> Work required:
Please repeat the data shown below, word for word.

> Available data:
-*-

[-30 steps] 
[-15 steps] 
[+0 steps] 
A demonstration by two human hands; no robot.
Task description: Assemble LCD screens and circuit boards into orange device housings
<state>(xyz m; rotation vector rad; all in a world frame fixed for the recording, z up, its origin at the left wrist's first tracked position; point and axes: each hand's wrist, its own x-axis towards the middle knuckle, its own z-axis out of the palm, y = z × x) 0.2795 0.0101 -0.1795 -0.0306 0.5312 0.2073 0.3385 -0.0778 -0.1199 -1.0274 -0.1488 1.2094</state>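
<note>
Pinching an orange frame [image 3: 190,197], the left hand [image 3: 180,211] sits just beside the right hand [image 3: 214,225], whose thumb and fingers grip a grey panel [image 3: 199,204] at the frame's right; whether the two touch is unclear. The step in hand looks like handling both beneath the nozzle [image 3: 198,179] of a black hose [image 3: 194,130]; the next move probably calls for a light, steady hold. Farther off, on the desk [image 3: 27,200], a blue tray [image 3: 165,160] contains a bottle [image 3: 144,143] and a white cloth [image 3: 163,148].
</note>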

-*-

> Output:
[-30 steps] 
[-15 steps] 
[+0 steps] 
A demonstration by two human hands; no robot.
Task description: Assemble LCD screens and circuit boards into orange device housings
<state>(xyz m; rotation vector rad; all in a world frame fixed for the recording, z up, its origin at the left wrist's first tracked position; point and axes: each hand's wrist, its own x-axis towards the middle knuckle, its own z-axis out of the palm, y = z × x) 0.2795 0.0101 -0.1795 -0.0306 0.5312 0.2073 0.3385 -0.0778 -0.1199 -1.0274 -0.1488 1.2094</state>
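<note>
Pinching an orange frame [image 3: 190,197], the left hand [image 3: 180,211] sits just beside the right hand [image 3: 214,225], whose thumb and fingers grip a grey panel [image 3: 199,204] at the frame's right; whether the two touch is unclear. The step in hand looks like handling both beneath the nozzle [image 3: 198,179] of a black hose [image 3: 194,130]; the next move probably calls for a light, steady hold. Farther off, on the desk [image 3: 27,200], a blue tray [image 3: 165,160] contains a bottle [image 3: 144,143] and a white cloth [image 3: 163,148].
</note>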

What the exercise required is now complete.